▶ [TASK TO CARRY OUT] Copy, word for word, the opening line of the data and each line after it until the line that contains "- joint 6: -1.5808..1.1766", which is included. Leave the pictures out.

[Stored items from a collection]

○ ○ ○ ○ ○ ○ ○

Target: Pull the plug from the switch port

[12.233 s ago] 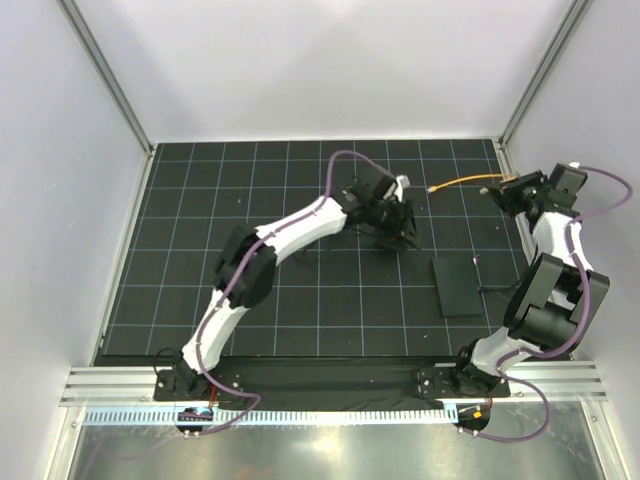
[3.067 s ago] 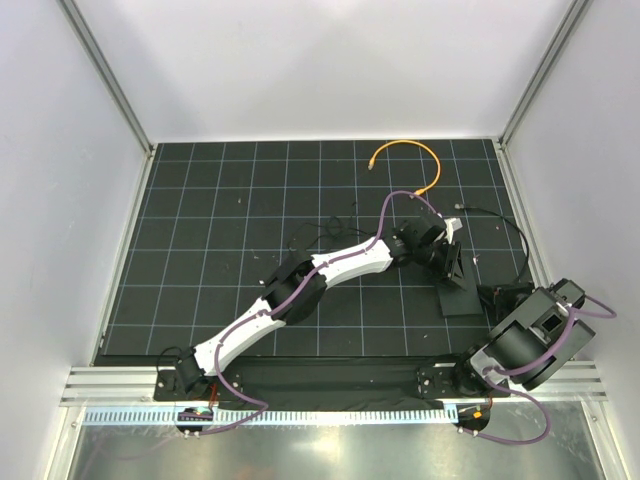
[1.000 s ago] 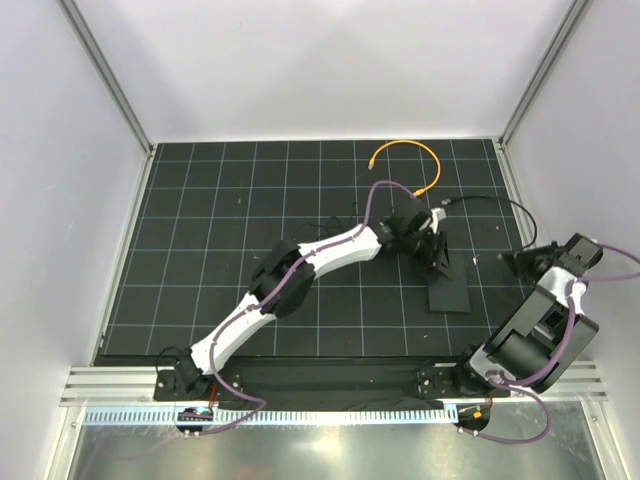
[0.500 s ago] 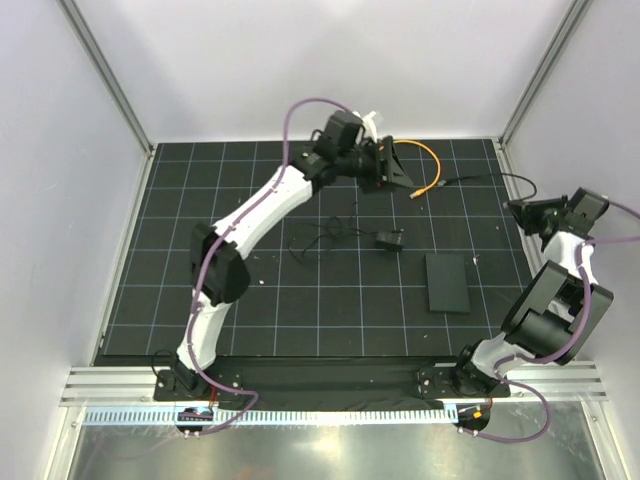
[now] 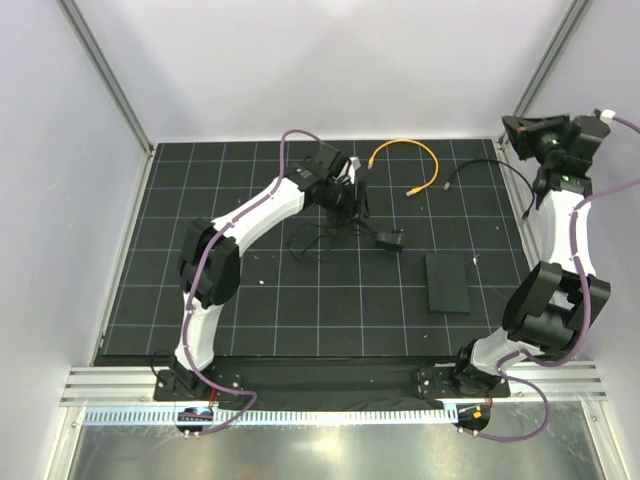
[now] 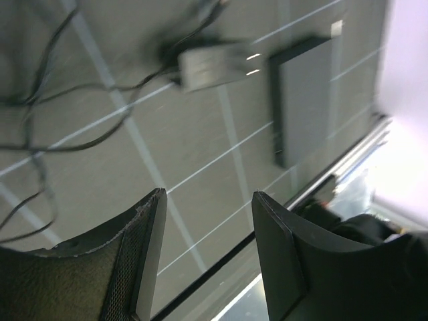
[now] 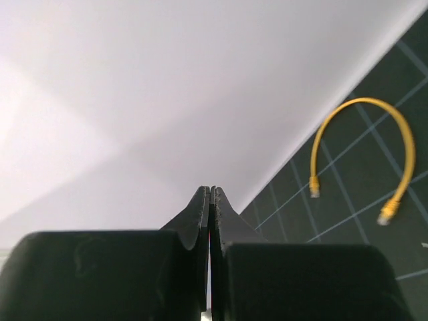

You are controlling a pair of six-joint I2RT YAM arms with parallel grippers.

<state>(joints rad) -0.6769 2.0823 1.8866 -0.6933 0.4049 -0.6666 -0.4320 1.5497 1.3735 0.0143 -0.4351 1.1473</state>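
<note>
The switch box (image 5: 448,283) is a flat black rectangle lying on the gridded mat, right of centre. From above, no cable enters its port edge. It also shows blurred in the left wrist view (image 6: 307,100). A black cable's plug end (image 5: 447,186) lies loose on the mat, well behind the box. My left gripper (image 5: 348,196) hovers open over the tangled thin wire, nothing between its fingers (image 6: 144,254). My right gripper (image 5: 513,128) is raised at the back right corner. In its own view the right gripper (image 7: 210,190) is shut with nothing seen in it.
An orange patch cable (image 5: 405,158) curls at the back of the mat, both ends free, also in the right wrist view (image 7: 361,101). A small black adapter block (image 5: 390,240) on thin tangled wire (image 5: 315,238) lies mid-mat. White walls enclose three sides.
My left gripper swung from the back middle down and left over the tangled wire. My right arm rose toward the back right corner and its jaws closed fully.
</note>
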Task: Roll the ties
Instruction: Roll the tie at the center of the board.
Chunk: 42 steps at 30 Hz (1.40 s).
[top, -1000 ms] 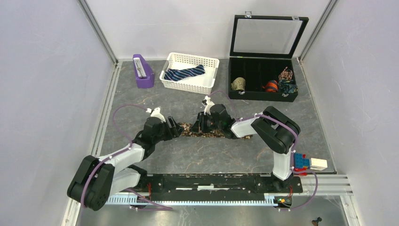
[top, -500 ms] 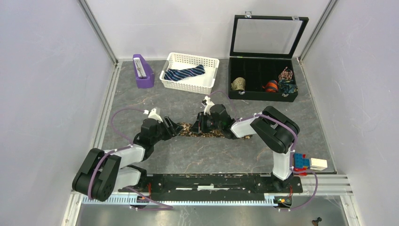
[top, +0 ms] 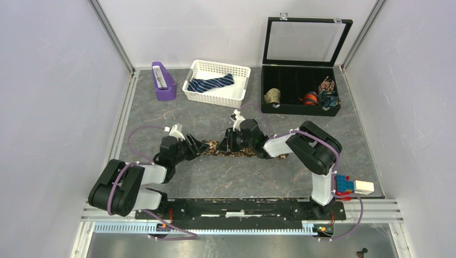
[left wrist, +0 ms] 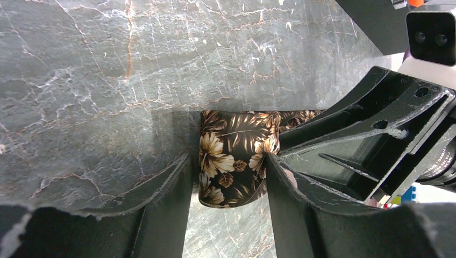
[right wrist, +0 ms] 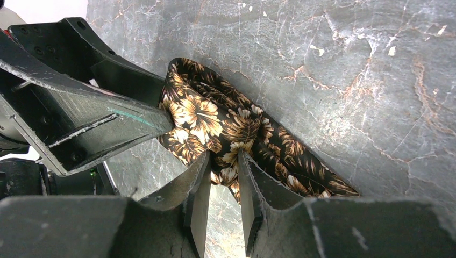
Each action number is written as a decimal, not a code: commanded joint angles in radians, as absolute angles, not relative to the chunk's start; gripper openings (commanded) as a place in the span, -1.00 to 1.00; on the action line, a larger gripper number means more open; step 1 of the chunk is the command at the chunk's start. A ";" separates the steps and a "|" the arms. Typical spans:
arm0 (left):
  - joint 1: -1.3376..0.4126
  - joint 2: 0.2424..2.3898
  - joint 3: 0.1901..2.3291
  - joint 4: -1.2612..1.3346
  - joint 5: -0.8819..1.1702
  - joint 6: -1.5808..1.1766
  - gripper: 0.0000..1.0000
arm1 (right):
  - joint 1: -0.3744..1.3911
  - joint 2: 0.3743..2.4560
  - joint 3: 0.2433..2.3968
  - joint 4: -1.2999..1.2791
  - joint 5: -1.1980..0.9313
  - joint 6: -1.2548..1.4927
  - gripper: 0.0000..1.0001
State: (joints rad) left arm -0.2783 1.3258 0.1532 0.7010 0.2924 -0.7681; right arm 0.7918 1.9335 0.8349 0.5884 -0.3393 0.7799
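Grey table bears the brown tie, whose folded end sits between the left gripper's spread jaws (whether they press it I cannot tell). The right gripper, facing it, is clenched on a fold of the cloth, jaws nearly together. The blue tie lies in the basket, well beyond both jaws.

Both arms reach low over the counter toward its middle, the left arm folded tight at the elbow and the right arm bent back over its base. The left gripper has its jaws parted astride the tie; grip unclear. The right gripper has its jaws pinched narrowly on that tie.
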 commanded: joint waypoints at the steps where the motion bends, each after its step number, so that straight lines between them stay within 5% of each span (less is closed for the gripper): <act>1: -0.273 1.353 0.133 0.804 0.352 -0.816 0.16 | 0.795 1.958 0.862 0.581 -0.341 0.755 -0.38; 23: -0.273 1.462 0.136 0.956 0.410 -0.816 -0.25 | 0.795 1.969 0.872 0.572 -0.350 0.750 -0.38; 30: -0.275 1.385 0.148 0.813 0.361 -0.757 -0.50 | 0.795 1.951 0.874 0.571 -0.354 0.750 -0.36; 42: -0.342 1.106 0.227 0.365 0.125 -0.665 -0.78 | 0.796 1.807 0.880 0.513 -0.310 0.715 -0.03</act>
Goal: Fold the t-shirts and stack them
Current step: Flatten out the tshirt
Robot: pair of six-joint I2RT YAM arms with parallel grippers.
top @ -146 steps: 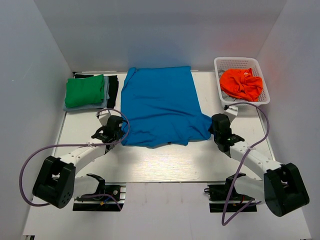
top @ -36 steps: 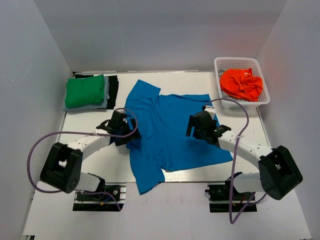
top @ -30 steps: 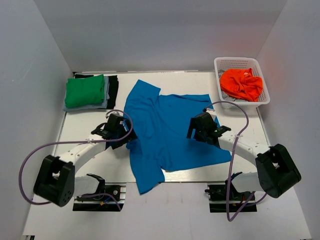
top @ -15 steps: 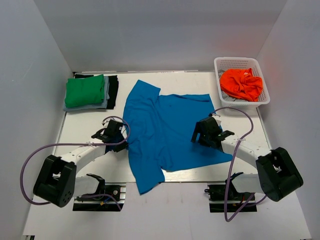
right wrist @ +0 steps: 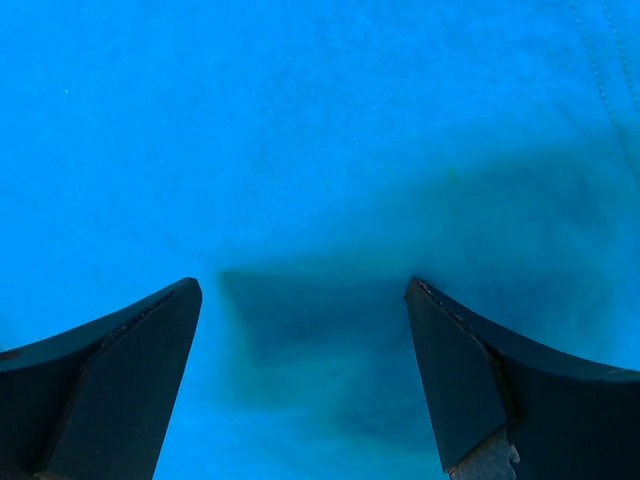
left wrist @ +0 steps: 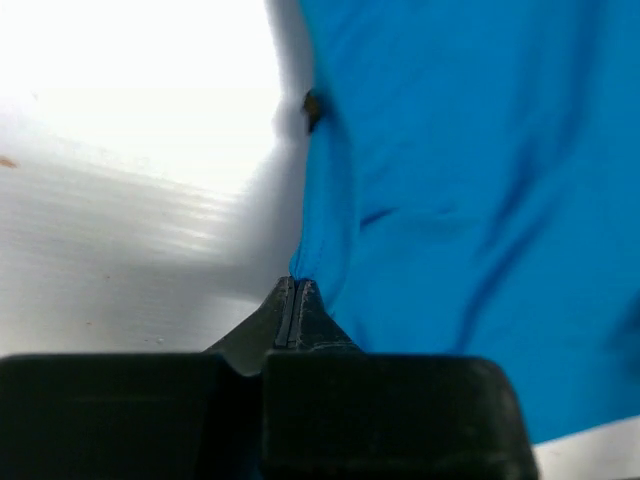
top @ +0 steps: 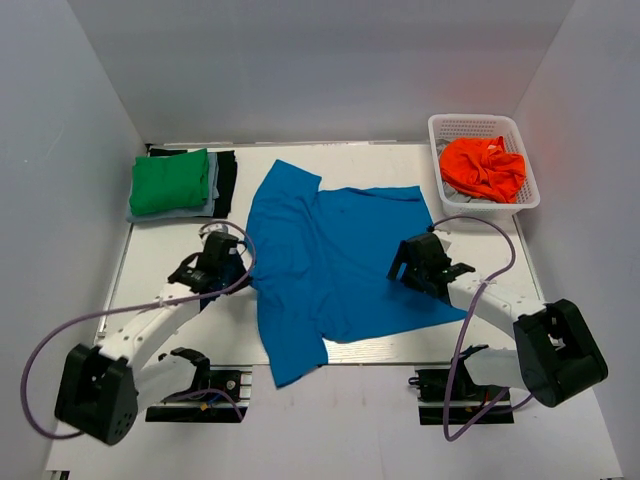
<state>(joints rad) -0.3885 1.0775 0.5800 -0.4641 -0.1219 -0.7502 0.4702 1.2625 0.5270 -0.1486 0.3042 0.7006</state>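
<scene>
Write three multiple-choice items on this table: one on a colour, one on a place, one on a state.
1. What colour is the t-shirt on top of the folded stack?
A orange
B green
C white

2. Where does the orange t-shirt lie?
A in the white basket
B on the folded stack
C spread flat mid-table

3. How is the right pincer?
A shut on the basket's rim
B open over the blue t-shirt
C shut on a sleeve

Key:
1 B: the green t-shirt lies uppermost at the far left.
2 A: the orange cloth sits bunched inside the basket at the far right.
3 B: the right wrist view shows both fingers spread wide, with only blue cloth beneath them.
</scene>
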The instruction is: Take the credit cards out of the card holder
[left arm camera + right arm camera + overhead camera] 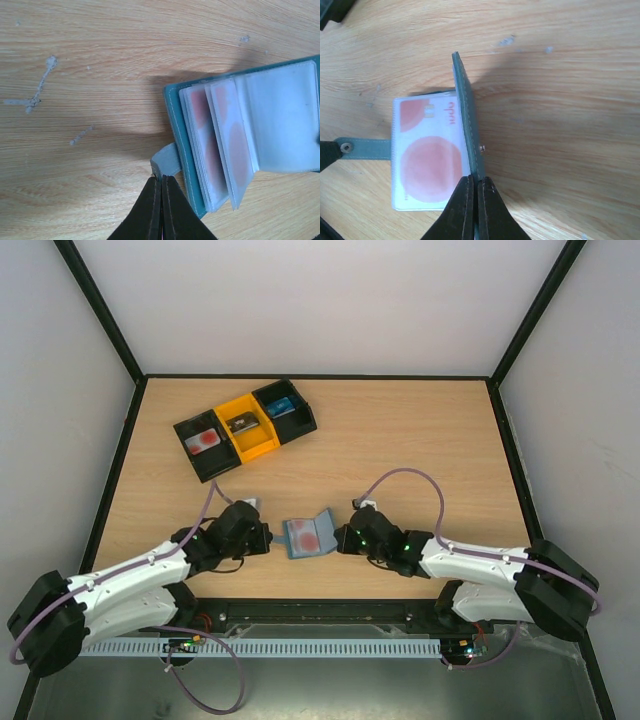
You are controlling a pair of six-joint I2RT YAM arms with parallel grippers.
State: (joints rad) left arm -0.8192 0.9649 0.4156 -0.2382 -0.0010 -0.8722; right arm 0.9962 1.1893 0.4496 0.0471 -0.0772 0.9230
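Note:
The blue-grey card holder lies open near the table's front, between my two grippers. My left gripper is shut on the holder's strap tab, as the left wrist view shows. My right gripper is shut on the edge of the raised cover flap, which stands upright in the right wrist view. Clear sleeves hold credit cards with pale red circles; several sleeves fan out in the left wrist view. No card is out of the holder.
A three-compartment black-and-orange tray stands at the back left, with small items in its compartments, one white with a red spot. Black frame rails border the wooden table. The arms' cables loop over the table's front.

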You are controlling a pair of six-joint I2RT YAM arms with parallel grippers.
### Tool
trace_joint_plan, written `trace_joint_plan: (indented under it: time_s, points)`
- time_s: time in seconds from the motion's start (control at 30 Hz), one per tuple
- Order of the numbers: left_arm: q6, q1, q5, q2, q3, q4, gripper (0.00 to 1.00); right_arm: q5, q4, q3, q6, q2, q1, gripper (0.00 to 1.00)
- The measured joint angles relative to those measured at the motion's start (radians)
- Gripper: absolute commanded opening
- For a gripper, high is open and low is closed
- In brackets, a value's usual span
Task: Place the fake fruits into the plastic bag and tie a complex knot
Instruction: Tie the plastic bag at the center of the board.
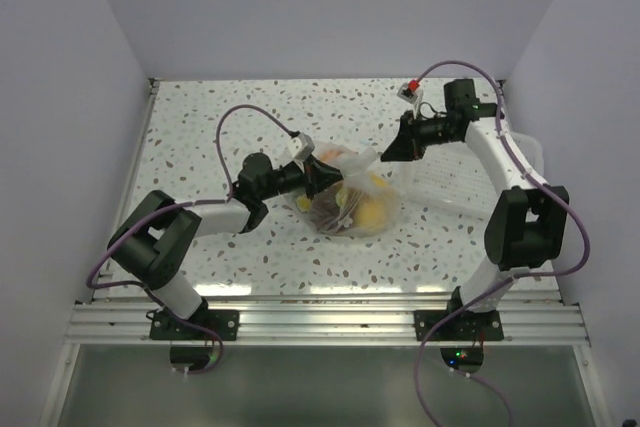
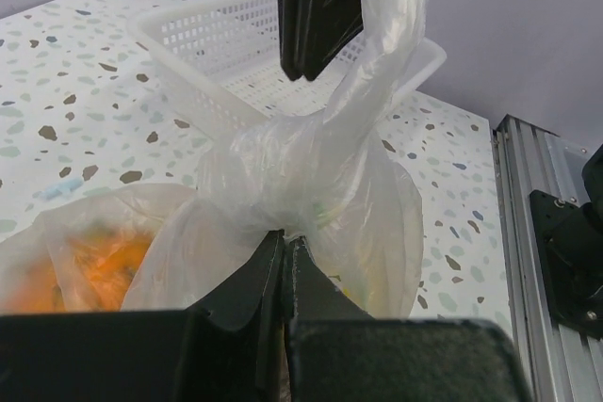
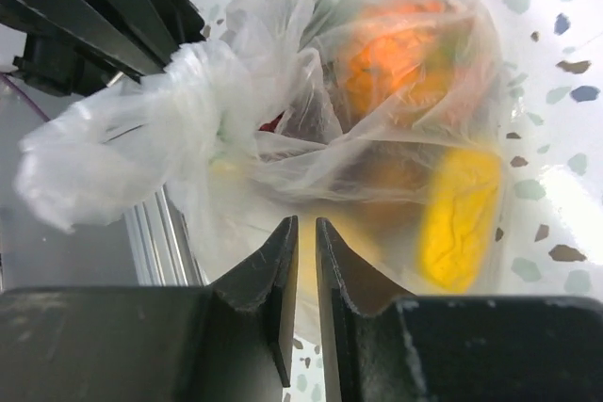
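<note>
The plastic bag (image 1: 352,199) lies mid-table with the fake fruits inside: an orange one (image 3: 396,54), a yellow one (image 3: 462,214) and a dark one (image 1: 335,217). Its neck is bunched into a whitish knot (image 2: 283,185). My left gripper (image 2: 285,234) is shut on that neck just under the bunch. A loose tail of plastic (image 2: 386,35) rises past my right gripper's fingers (image 2: 316,7). My right gripper (image 3: 306,225) hovers over the bag with its jaws a narrow slit apart and nothing between them. The tail (image 3: 94,167) hangs to its left.
A rigid white slotted tray (image 2: 207,54) stands behind the bag, under the right arm (image 1: 510,162). The aluminium rail (image 1: 320,319) runs along the near table edge. Speckled tabletop (image 1: 200,127) surrounds the bag.
</note>
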Motion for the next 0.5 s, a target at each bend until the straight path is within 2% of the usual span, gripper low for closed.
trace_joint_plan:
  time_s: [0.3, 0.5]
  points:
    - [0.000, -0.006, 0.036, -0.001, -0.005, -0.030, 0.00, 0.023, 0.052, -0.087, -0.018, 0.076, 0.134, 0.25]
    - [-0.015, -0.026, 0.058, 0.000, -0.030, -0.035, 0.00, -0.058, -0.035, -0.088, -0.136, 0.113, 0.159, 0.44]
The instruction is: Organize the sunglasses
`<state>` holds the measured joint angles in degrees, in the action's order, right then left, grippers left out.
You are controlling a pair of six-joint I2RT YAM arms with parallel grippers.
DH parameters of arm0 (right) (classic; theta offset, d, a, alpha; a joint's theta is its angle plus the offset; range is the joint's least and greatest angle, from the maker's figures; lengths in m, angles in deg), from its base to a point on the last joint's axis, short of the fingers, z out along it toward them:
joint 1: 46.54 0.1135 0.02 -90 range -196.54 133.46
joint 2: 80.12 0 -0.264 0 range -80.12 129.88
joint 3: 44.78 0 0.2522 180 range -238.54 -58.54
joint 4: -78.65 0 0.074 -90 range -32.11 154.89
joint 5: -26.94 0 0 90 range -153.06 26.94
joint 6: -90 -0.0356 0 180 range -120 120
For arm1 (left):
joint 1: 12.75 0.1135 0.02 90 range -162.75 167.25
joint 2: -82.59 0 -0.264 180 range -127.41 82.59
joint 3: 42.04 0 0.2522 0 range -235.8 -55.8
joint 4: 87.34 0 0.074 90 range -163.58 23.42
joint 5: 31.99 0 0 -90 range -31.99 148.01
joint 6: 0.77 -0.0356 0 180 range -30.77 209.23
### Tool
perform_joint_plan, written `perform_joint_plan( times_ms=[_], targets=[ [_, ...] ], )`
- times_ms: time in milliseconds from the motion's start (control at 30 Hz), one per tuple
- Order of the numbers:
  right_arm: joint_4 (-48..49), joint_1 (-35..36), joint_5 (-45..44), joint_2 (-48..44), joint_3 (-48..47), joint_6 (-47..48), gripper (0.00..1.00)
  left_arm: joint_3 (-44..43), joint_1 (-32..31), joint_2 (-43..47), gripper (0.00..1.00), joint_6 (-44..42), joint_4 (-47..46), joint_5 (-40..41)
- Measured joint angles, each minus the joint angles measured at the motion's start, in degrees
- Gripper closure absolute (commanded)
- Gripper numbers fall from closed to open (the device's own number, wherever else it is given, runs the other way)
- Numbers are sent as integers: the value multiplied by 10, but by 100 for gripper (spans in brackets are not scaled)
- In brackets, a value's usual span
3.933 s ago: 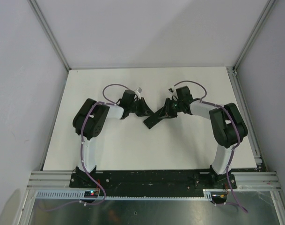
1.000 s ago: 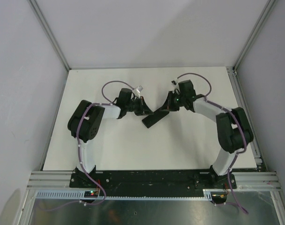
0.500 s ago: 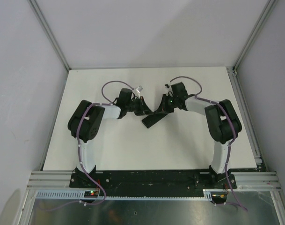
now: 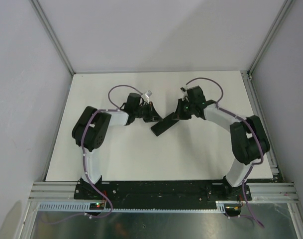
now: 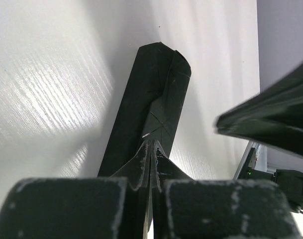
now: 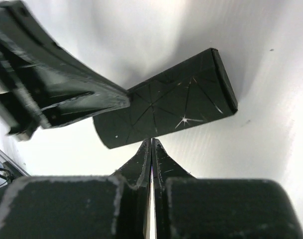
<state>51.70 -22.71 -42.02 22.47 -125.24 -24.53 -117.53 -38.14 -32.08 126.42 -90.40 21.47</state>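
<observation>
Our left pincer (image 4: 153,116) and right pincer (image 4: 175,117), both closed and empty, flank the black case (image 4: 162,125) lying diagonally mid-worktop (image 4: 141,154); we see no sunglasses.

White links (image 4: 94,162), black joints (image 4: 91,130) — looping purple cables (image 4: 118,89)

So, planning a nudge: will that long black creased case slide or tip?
The long black creased case lies low on the smooth white table, so it probably slides rather than tips. Its fold lines suggest panels that may flex if pressed.
</observation>
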Motion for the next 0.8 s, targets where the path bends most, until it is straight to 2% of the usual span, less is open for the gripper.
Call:
perform_joint_plan(
  times_ms=[300,800],
  targets=[
    [-29,-26,-31,-126,6,25,99,-19,-2,0,93,-7,37,4],
    [-47,-40,-23,-119,60,28,99,-45,-4,12,87,-12,87,4]
  ],
)
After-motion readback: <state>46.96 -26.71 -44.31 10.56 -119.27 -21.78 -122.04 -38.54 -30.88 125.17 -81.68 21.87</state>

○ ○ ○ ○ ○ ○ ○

▶ [WRITTEN SOLUTION]
Target: Pull the plug from the switch port

[12.233 s ago] 
[3.067 s ago] 
[1.000 s ago] 
[0.500 s ago] 
[now] 
[now] 
[now] 

You are controlling a pair of six-joint I2RT YAM arms with parallel grippers.

<state>(joints rad) -0.6769 2.0823 1.8866 -0.6933 0.4049 -0.6666 -0.4320 1.5497 1.3735 0.0143 -0.4351 1.1473</state>
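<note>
The switch box (image 5: 448,283) is a flat black rectangle lying on the gridded mat, right of centre. From above, no cable enters its port edge. It also shows blurred in the left wrist view (image 6: 307,100). A black cable's plug end (image 5: 447,186) lies loose on the mat, well behind the box. My left gripper (image 5: 348,196) hovers open over the tangled thin wire, nothing between its fingers (image 6: 144,254). My right gripper (image 5: 513,128) is raised at the back right corner. In its own view the right gripper (image 7: 210,190) is shut with nothing seen in it.
An orange patch cable (image 5: 405,158) curls at the back of the mat, both ends free, also in the right wrist view (image 7: 361,101). A small black adapter block (image 5: 390,240) on thin tangled wire (image 5: 315,238) lies mid-mat. White walls enclose three sides.
My left gripper swung from the back middle down and left over the tangled wire. My right arm rose toward the back right corner and its jaws closed fully.
</note>
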Task: Roll the ties
Instruction: Roll the tie at the center of the board.
Chunk: 42 steps at 30 Hz (1.40 s).
[top, -1000 ms] 
[top, -500 ms] 
[top, +0 ms] 
[left wrist, +0 ms] 
[right wrist, +0 ms] 
Each action number is written as a decimal, not a code: commanded joint angles in radians, as absolute angles, not relative to the chunk's start; gripper openings (commanded) as a place in the span, -1.00 to 1.00; on the action line, a larger gripper number means more open; step 1 of the chunk is the command at the chunk's start. A ";" separates the steps and a "|" the arms. Typical spans:
arm0 (left):
  - joint 1: -1.3376..0.4126
  - joint 2: 0.2424..2.3898
  - joint 3: 0.1901..2.3291
  - joint 4: -1.2612..1.3346
  - joint 5: -0.8819..1.1702
  - joint 6: -1.5808..1.1766

This answer requires nothing further.